**What is being asked**: From the first line to the last, please write out the data exactly.

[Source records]
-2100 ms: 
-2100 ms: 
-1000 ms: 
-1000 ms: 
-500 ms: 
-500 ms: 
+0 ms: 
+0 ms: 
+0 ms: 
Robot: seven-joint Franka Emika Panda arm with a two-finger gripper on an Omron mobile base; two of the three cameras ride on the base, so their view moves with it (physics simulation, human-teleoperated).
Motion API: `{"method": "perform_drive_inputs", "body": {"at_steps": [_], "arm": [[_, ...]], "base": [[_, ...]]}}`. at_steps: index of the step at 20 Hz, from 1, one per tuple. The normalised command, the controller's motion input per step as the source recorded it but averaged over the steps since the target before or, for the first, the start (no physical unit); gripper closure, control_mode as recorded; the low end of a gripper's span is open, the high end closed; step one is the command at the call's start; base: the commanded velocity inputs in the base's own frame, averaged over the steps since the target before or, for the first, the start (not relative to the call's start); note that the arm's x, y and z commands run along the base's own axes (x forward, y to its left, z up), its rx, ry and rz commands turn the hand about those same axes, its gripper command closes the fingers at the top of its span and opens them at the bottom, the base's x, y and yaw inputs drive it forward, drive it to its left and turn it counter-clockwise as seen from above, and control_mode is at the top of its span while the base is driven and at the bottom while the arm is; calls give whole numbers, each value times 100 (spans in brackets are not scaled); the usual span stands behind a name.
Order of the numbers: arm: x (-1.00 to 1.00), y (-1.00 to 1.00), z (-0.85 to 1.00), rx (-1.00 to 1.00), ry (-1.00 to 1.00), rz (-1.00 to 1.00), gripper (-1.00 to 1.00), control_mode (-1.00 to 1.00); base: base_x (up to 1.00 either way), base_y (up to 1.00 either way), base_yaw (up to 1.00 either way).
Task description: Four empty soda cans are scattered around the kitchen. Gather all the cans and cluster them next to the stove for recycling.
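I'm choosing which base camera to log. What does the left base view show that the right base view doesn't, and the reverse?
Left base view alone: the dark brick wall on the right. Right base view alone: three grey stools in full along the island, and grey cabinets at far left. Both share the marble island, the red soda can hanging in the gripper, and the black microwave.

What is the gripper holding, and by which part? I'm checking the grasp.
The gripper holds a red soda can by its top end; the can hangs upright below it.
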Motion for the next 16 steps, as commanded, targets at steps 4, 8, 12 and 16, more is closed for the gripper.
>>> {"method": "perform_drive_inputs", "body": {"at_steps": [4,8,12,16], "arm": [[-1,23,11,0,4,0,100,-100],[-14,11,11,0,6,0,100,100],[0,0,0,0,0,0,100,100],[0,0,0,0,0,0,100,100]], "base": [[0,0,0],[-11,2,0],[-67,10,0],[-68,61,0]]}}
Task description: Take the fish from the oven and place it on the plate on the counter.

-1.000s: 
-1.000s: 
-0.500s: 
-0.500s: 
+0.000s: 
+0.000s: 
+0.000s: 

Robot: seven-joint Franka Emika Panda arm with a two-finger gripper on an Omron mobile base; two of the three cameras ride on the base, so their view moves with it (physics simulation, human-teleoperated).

**Solution to the exercise**:
-2100 ms: 
-2100 ms: 
-1000 ms: 
-1000 ms: 
-500 ms: 
-500 ms: 
+0 ms: 
+0 ms: 
+0 ms: 
Robot: seven-joint Franka Emika Panda arm with a two-finger gripper on an Omron mobile base; two of the three cameras ride on the base, so their view moves with it (physics simulation, human-teleoperated).
Motion API: `{"method": "perform_drive_inputs", "body": {"at_steps": [_], "arm": [[_, ...]], "base": [[_, ...]]}}`. at_steps: index of the step at 20 Hz, from 1, one per tuple. The normalised command, the controller's motion input per step as the source recorded it but averaged over the steps since the target before or, for the first, the start (no physical unit); gripper closure, control_mode as recorded; the low end of a gripper's span is open, the high end closed; step one is the command at the call's start; base: the commanded velocity inputs in the base's own frame, averaged over the steps since the target before or, for the first, the start (not relative to the call's start); note that the arm's x, y and z commands run along the base's own axes (x forward, y to its left, z up), its rx, ry and rz commands turn the hand about those same axes, its gripper command closes the fingers at the top of its span and opens them at the bottom, the base's x, y and yaw inputs drive it forward, drive it to its left and turn it counter-clockwise as seen from above, and control_mode is at the top of its span while the base is driven and at the bottom while the arm is; calls give whole numbers, each value times 100 (spans in brackets are not scaled); the usual span stands behind a name.
Order of the numbers: arm: x (-1.00 to 1.00), y (-1.00 to 1.00), z (-0.85 to 1.00), rx (-1.00 to 1.00), ry (-1.00 to 1.00), rz (-1.00 to 1.00), gripper (-1.00 to 1.00), control_mode (-1.00 to 1.00); base: base_x (up to 1.00 either way), base_y (up to 1.00 either way), base_yaw (up to 1.00 either way).
Task description: Four empty soda cans are scattered around the kitchen. Gather all the cans and cluster them next to the stove for recycling.
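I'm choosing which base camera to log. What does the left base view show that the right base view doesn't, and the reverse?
Left base view alone: the dark brick wall on the right. Right base view alone: three grey stools in full along the island, and grey cabinets at far left. Both share the marble island, the red soda can hanging in the gripper, and the black microwave.

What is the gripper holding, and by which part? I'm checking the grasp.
The gripper holds a red soda can by its top end; the can hangs upright below it.
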Motion for the next 16 steps, as commanded, targets at steps 4, 8, 12 and 16, more is closed for the gripper.
>>> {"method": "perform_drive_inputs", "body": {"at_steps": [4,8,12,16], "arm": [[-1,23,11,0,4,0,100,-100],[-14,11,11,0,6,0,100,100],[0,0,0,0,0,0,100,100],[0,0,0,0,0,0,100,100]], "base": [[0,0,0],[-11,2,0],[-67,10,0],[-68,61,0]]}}
Task description: Take the fish from the oven and place it on the plate on the counter.

-1.000s: 
-1.000s: 
-0.500s: 
-0.500s: 
+0.000s: 
+0.000s: 
+0.000s: 

Robot: seven-joint Franka Emika Panda arm with a two-finger gripper on an Omron mobile base; two of the three cameras ride on the base, so their view moves with it (physics simulation, human-teleoperated).

Output is complete for this exercise.